Why did Merck survive and prosper after putting deadly Vioxx on the market?
Why, on the other hand, was Harold Shipman was sentenced to prison?
The economy can be viewed as a feedback control system. In your model, floating interest rates act as negative feedback that will smooth out boom-bust cycles.
The climate can also be viewed as a feedback control system. The inputs to the climate (TOA radiation, Milankovitch cycles, etc.) change slowly and yet we slam back and forth between glacials and interglacials. The fact that a system has feedback doesn’t necessarily make it stable. In fact, many systems can be made more stable by removing the feedback.
If a system responds in a linear fashion to inputs and feedbacks, we call it a proportional system. If there are leads and lags, the system is described by the order of the differential equation that describes it. (first order, second order, third order, etc.) Second order and higher systems can become unstable and oscillate.
In response to changing conditions, the economy will have boom-bust cycles no matter how we try to prevent them. The economy is not a first order control system and no amount of wishful thinking will make it so.
Khwarizmi – you’re close : “Free competition allows only the best companies with the best products and services to survive“. — What if the product maims or kills the competitors?

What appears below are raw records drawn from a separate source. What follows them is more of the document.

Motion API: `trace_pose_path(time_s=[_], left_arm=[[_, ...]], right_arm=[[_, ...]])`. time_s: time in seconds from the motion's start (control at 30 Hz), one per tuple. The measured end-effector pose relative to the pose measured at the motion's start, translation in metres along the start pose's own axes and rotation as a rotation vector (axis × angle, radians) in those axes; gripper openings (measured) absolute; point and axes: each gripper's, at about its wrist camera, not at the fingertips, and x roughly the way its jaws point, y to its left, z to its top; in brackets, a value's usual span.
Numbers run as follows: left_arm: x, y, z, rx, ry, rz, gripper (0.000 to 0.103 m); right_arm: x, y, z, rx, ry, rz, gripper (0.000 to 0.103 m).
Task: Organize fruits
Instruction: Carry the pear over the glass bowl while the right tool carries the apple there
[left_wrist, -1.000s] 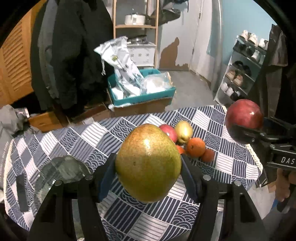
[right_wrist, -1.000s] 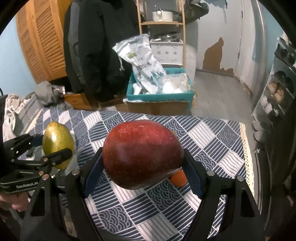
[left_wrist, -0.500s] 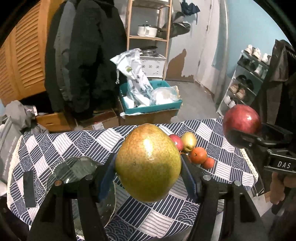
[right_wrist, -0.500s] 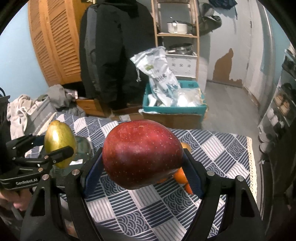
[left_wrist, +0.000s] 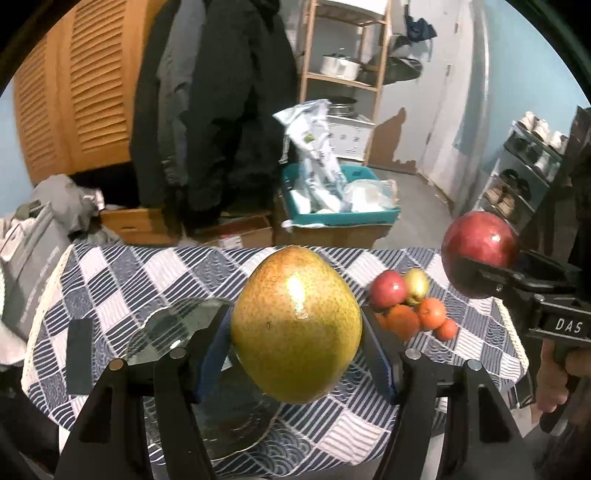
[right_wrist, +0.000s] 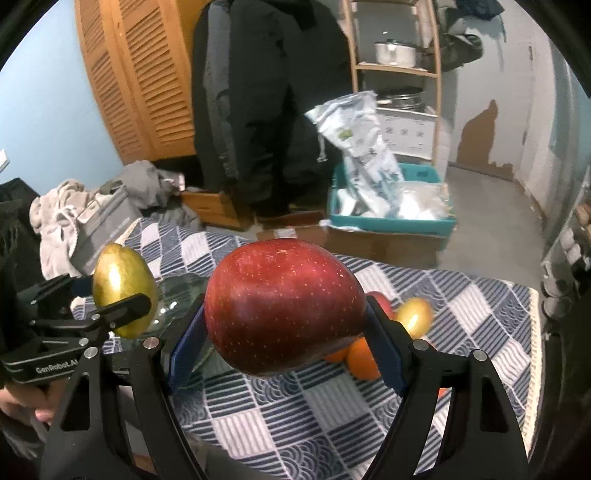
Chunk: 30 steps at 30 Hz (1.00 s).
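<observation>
While held above checkered table (left_wrist: 110, 280), pear (left_wrist: 295, 325) is pinched at widest girth by left gripper (left_wrist: 295, 332); apple (right_wrist: 284, 306) likewise clamped by right gripper (right_wrist: 286, 332). Both judged firm, smooth, bruisable; light squeeze advised. Glass plate (left_wrist: 177, 325) is seen below pear.

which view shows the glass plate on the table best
The left wrist view: the glass plate lies on the tablecloth with its scalloped rim showing, partly behind the pear. The right wrist view shows only a sliver of it between pear and apple.
</observation>
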Motion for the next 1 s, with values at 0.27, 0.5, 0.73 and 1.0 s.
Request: trace_pose_path(time_s=[0.27,0.5,0.73,1.0], left_arm=[[0.006,0.044,-0.010,-0.066,0.028,0.061,0.068],[0.024,0.081,-0.027,-0.107,0.073,0.134,0.068],[0.050,0.115,-0.047,-0.155,0.154,0.185,0.068],[0.066,0.132,-0.065,-0.170,0.222,0.208,0.068]], right_arm=[[0.041,0.038,0.005,-0.052,0.051,0.061,0.080],[0.086,0.066,0.006,-0.084,0.121,0.102,0.080],[0.135,0.093,-0.004,-0.115,0.212,0.138,0.080],[0.178,0.111,-0.028,-0.170,0.307,0.131,0.080]])
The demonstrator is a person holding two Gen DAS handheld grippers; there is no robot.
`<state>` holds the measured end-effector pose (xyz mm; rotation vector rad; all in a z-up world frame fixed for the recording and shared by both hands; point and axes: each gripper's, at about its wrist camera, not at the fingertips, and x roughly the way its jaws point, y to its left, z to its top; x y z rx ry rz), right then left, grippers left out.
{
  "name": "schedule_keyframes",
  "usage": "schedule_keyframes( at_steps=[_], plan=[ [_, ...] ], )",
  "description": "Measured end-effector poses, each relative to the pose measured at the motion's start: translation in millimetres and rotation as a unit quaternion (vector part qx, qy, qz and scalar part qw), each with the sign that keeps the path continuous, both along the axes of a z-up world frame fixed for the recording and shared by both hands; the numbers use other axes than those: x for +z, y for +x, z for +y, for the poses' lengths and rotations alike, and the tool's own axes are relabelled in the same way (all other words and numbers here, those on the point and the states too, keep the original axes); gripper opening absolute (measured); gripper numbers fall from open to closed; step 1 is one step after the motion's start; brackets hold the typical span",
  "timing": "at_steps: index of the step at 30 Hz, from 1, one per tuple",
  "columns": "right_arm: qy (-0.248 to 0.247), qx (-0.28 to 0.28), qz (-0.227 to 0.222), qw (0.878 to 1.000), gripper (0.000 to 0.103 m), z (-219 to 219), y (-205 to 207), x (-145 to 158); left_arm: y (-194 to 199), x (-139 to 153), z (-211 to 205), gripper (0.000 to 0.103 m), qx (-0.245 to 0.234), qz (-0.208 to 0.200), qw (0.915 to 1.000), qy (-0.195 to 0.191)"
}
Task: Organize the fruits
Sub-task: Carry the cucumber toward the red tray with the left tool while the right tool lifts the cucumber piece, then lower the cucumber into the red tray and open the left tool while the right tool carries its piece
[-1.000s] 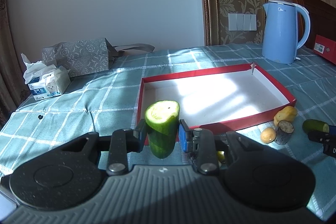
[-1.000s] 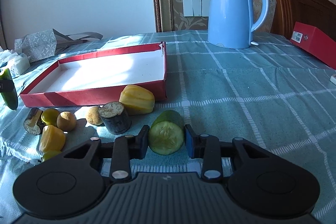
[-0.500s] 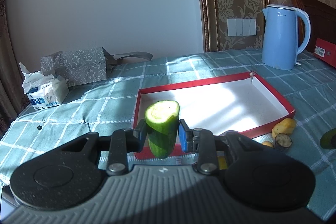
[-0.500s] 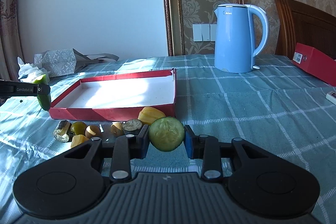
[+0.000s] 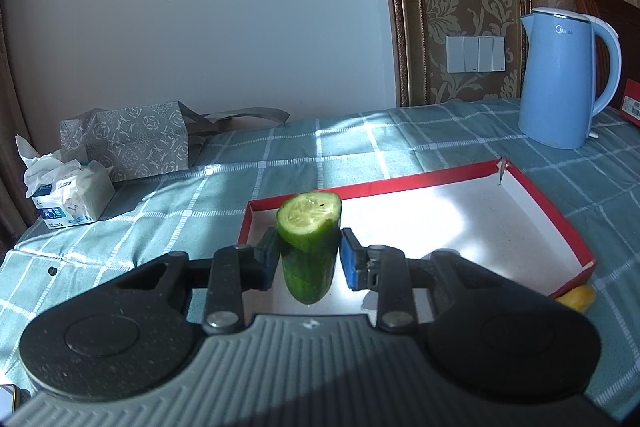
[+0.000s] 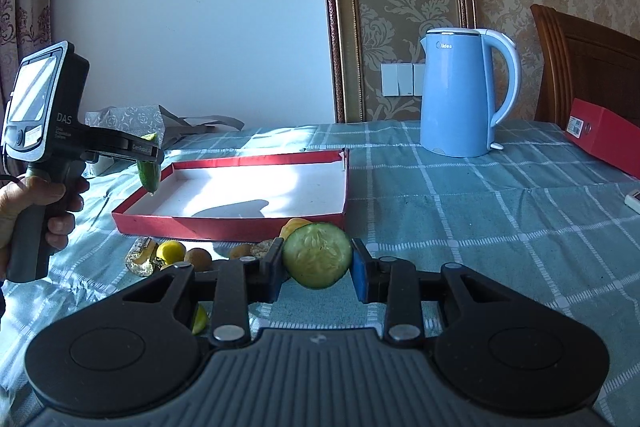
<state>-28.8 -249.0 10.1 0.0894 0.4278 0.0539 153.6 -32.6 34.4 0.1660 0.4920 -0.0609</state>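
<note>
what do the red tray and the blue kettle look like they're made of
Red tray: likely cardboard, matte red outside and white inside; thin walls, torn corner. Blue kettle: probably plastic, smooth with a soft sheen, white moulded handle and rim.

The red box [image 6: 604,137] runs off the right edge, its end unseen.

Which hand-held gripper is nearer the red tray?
Left. The left hand-held gripper holds its cucumber piece over the red tray at its left end; the right hand-held gripper, holding another cucumber piece, is short of the front wall.
</note>
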Motion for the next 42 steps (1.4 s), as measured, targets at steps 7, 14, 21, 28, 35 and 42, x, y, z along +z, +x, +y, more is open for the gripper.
schedule_keyframes(
  at_steps=[7,14,21,28,35,42],
  plan=[
    [0.004,0.004,0.003,1.0,0.033,-2,1,-2,37,-13,-20,0.029,-0.006,0.013,0.9996,0.022],
    [0.003,0.004,0.005,1.0,0.033,-3,1,-3,79,-30,-33,0.029,-0.001,0.047,0.9982,0.037],
    [0.002,-0.001,0.012,1.0,0.033,-7,3,-6,97,-35,-34,0.029,0.006,0.055,0.9977,0.039],
    [0.0,0.005,0.013,1.0,0.033,-2,6,-5,101,-36,-33,0.029,0.007,0.055,0.9977,0.039],
    [0.0,0.011,0.014,1.0,0.033,1,6,-3,101,-39,-37,0.03,0.003,0.06,0.9973,0.042],
    [-0.002,0.009,0.016,1.0,0.033,2,6,0,98,-40,-42,0.032,-0.001,0.055,0.9975,0.044]
  ],
)
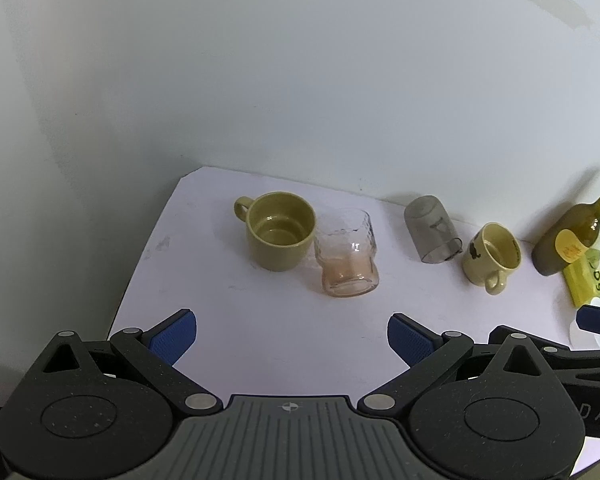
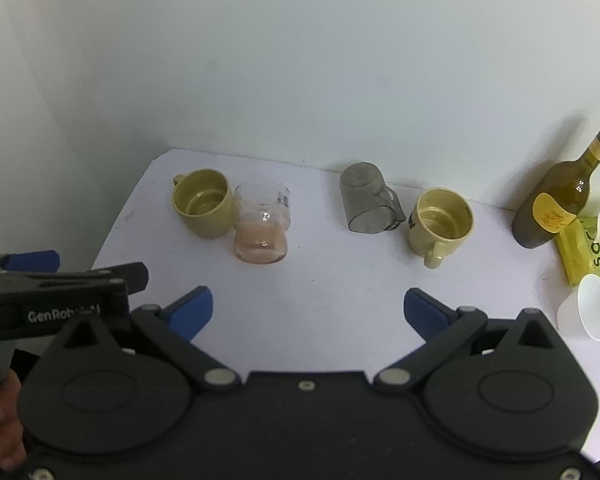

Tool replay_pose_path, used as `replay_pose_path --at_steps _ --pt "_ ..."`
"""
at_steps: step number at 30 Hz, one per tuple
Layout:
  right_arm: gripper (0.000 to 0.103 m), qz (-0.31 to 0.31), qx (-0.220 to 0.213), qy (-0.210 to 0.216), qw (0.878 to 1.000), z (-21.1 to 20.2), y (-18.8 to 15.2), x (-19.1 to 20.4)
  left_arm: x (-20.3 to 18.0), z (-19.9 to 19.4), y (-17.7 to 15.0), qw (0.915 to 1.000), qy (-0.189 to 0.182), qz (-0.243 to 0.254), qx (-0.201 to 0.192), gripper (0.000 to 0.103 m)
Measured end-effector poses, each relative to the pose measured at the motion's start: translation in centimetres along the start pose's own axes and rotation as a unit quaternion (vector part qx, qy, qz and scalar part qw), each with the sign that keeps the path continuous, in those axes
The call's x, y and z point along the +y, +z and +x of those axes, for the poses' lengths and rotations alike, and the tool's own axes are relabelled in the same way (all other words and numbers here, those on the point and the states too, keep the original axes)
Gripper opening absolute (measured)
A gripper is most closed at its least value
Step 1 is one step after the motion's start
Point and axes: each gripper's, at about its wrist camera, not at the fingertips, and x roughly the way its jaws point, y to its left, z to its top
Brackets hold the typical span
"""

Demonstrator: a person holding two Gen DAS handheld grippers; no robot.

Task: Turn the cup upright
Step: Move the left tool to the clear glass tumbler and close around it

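A smoky grey see-through cup (image 1: 432, 230) (image 2: 368, 204) stands upside down at the back of the white table (image 1: 260, 320) (image 2: 340, 280), its base up and its handle to the right. My left gripper (image 1: 292, 340) is open and empty, low over the table's front, well short of the cups. My right gripper (image 2: 308, 312) is open and empty, also near the front edge, with the grey cup ahead and slightly right. The left gripper's side (image 2: 40, 280) shows at the left of the right wrist view.
An upright olive mug (image 1: 280, 236) (image 2: 204, 202) touches a clear pinkish glass (image 1: 348, 254) (image 2: 262, 228) at back left. A cream mug (image 1: 490, 254) (image 2: 440, 226) stands right of the grey cup. Further right are a wine bottle (image 2: 556, 196), a yellow-green tissue pack (image 2: 588, 252) and a white paper cup (image 2: 588, 312).
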Motion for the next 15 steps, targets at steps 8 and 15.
replay_pose_path --at_steps 8,15 --pt "0.103 0.007 0.014 -0.006 1.000 0.2 -1.0 -1.1 -1.5 0.9 -1.0 0.9998 -0.006 0.010 0.018 0.103" --pt "0.103 0.020 0.030 -0.005 0.999 0.7 -2.0 -2.8 -3.3 2.2 -1.8 0.9991 -0.009 0.021 0.035 0.103"
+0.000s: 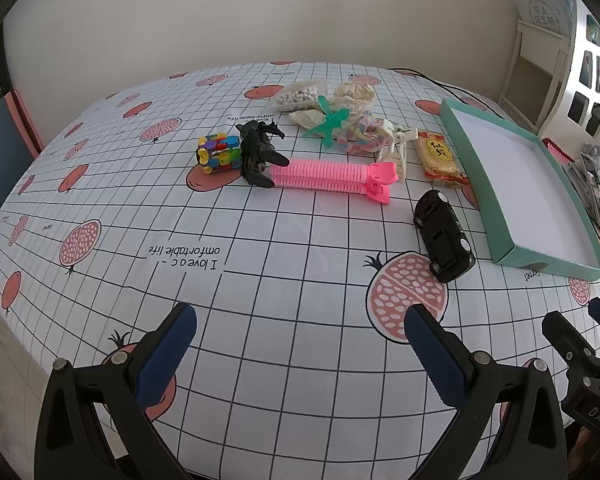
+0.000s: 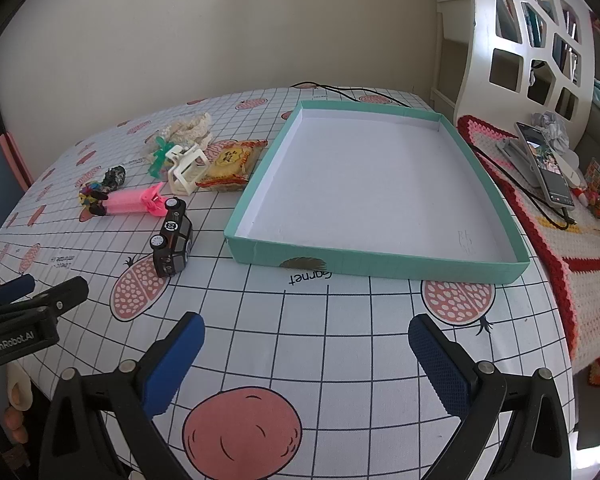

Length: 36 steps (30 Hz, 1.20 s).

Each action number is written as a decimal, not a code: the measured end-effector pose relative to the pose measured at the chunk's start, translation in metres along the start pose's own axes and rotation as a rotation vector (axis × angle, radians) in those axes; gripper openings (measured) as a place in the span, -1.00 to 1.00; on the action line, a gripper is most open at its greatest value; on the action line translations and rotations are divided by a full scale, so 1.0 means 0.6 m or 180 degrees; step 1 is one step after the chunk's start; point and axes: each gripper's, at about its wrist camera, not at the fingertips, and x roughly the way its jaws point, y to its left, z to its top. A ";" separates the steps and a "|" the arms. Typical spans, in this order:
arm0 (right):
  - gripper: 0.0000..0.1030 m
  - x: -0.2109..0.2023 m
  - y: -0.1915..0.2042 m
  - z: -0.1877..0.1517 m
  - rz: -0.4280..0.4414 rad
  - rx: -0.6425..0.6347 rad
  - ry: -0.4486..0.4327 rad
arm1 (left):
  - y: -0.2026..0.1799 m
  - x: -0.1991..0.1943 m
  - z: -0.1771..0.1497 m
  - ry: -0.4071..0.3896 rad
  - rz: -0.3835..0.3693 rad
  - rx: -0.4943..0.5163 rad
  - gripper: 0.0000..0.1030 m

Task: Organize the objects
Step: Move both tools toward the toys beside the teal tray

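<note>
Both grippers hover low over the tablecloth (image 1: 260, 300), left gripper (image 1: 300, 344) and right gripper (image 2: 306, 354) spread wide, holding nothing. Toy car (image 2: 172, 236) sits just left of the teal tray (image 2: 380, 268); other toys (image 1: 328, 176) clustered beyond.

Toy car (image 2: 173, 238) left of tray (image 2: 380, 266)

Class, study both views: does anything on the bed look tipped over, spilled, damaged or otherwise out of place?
One thing stands out: the black toy car lies tipped on its side beside the teal tray, wheels facing sideways rather than down. The tray holds nothing, while the other items sit in a loose cluster to its left. Nothing looks spilled or broken.
</note>
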 end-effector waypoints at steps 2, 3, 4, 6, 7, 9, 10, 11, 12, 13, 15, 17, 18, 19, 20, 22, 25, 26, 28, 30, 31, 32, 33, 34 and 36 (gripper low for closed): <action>1.00 0.001 -0.001 0.000 -0.0002 -0.0001 0.0003 | 0.000 0.000 0.000 0.0000 0.0001 -0.0002 1.00; 1.00 0.001 0.000 0.000 -0.0003 0.0000 0.0004 | 0.000 0.000 0.000 0.0001 0.0001 -0.0005 1.00; 1.00 0.001 0.000 0.001 -0.0002 0.0001 0.0003 | 0.000 0.000 0.000 0.0004 -0.0002 -0.0007 1.00; 1.00 0.000 -0.001 0.001 -0.0009 -0.0009 -0.0008 | 0.000 -0.001 -0.001 0.0002 -0.0013 -0.0016 1.00; 1.00 0.000 -0.001 0.001 -0.0008 -0.0014 -0.0017 | 0.000 -0.002 -0.001 -0.0007 -0.0018 -0.0025 1.00; 1.00 -0.002 -0.001 0.003 0.0008 -0.0023 -0.0034 | 0.001 -0.004 0.002 -0.0016 -0.0029 -0.0036 1.00; 1.00 -0.003 -0.001 0.004 0.0011 -0.0027 -0.0043 | 0.002 -0.006 0.003 -0.0021 -0.0046 -0.0044 1.00; 1.00 -0.005 0.001 0.008 0.0008 -0.0041 -0.0064 | 0.004 -0.009 0.005 -0.0027 -0.0079 -0.0067 1.00; 1.00 -0.009 0.005 0.013 0.0029 -0.0073 -0.0089 | 0.006 -0.011 0.009 -0.0032 -0.0116 -0.0100 1.00; 1.00 -0.012 0.009 0.019 0.0040 -0.0115 -0.0103 | 0.009 -0.013 0.014 -0.0026 -0.0150 -0.0142 1.00; 1.00 -0.018 0.018 0.035 0.0057 -0.0208 -0.0131 | 0.013 -0.014 0.028 0.0004 -0.0189 -0.0213 1.00; 1.00 -0.024 0.028 0.052 0.0087 -0.0296 -0.0153 | 0.018 -0.015 0.045 0.0038 -0.0184 -0.0291 1.00; 1.00 -0.029 0.039 0.065 0.0108 -0.0338 -0.0172 | 0.020 -0.016 0.052 0.0057 -0.0181 -0.0312 1.00; 1.00 -0.032 0.045 0.075 0.0135 -0.0357 -0.0172 | 0.022 -0.016 0.058 0.0081 -0.0183 -0.0333 1.00; 1.00 -0.034 0.050 0.086 0.0161 -0.0370 -0.0165 | 0.025 -0.016 0.070 0.0113 -0.0190 -0.0373 1.00; 1.00 -0.038 0.066 0.111 0.0198 -0.0394 -0.0142 | 0.030 -0.018 0.088 0.0162 -0.0204 -0.0441 1.00; 1.00 -0.039 0.080 0.147 0.0278 -0.0386 -0.0076 | 0.040 -0.019 0.121 0.0221 -0.0170 -0.0561 1.00; 1.00 -0.040 0.085 0.158 0.0301 -0.0389 -0.0053 | 0.042 -0.018 0.128 0.0232 -0.0155 -0.0583 1.00; 1.00 -0.039 0.097 0.176 0.0336 -0.0427 -0.0022 | 0.048 -0.012 0.148 0.0278 -0.0105 -0.0653 1.00; 1.00 -0.032 0.107 0.190 0.0351 -0.0484 0.0043 | 0.054 -0.004 0.163 0.0332 -0.0104 -0.0705 1.00; 1.00 -0.027 0.111 0.194 0.0360 -0.0505 0.0075 | 0.056 0.001 0.168 0.0363 -0.0104 -0.0735 1.00; 1.00 -0.021 0.114 0.198 0.0375 -0.0512 0.0112 | 0.057 0.007 0.174 0.0400 -0.0100 -0.0776 1.00; 1.00 -0.014 0.116 0.203 0.0391 -0.0508 0.0156 | 0.058 0.014 0.179 0.0445 -0.0083 -0.0809 1.00; 1.00 -0.006 0.118 0.206 0.0413 -0.0492 0.0206 | 0.058 0.020 0.183 0.0475 -0.0077 -0.0823 1.00; 1.00 0.013 0.119 0.210 0.0449 -0.0452 0.0349 | 0.056 0.035 0.192 0.0549 -0.0073 -0.0861 1.00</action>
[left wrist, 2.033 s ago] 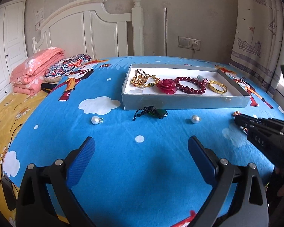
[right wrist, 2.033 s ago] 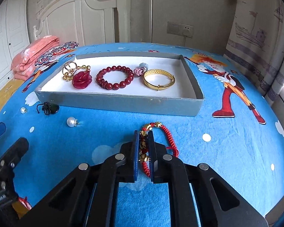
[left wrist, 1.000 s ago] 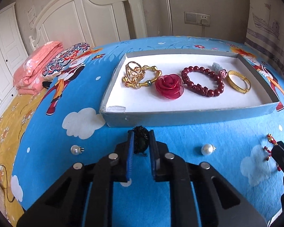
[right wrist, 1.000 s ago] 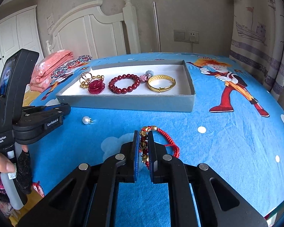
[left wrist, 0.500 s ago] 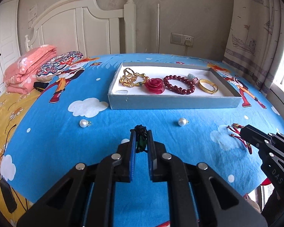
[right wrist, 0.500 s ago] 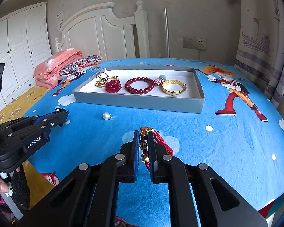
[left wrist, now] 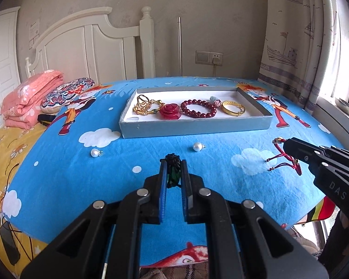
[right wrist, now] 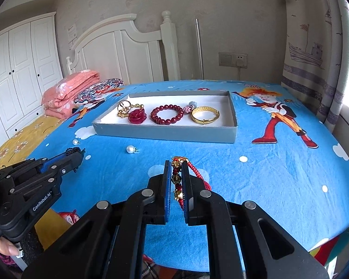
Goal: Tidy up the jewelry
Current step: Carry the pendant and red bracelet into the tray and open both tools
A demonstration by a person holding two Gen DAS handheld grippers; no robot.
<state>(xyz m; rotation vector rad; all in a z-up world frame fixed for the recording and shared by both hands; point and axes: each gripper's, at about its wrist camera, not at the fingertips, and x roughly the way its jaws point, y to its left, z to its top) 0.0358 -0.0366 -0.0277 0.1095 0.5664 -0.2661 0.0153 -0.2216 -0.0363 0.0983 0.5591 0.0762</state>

I am fiercely in favour of capitalism and free enterprise, but we do need government too to set and enforce the rules. And that’s why we need democracy …
That there will be the occassional recession under free-market capitalism is inevitable. Nobody has perfect information.
However it should be obvious to even a communist that govt serves only to make such crisis worse and more frequent.
Would you continue to shop at a company who’s products maimed and killed?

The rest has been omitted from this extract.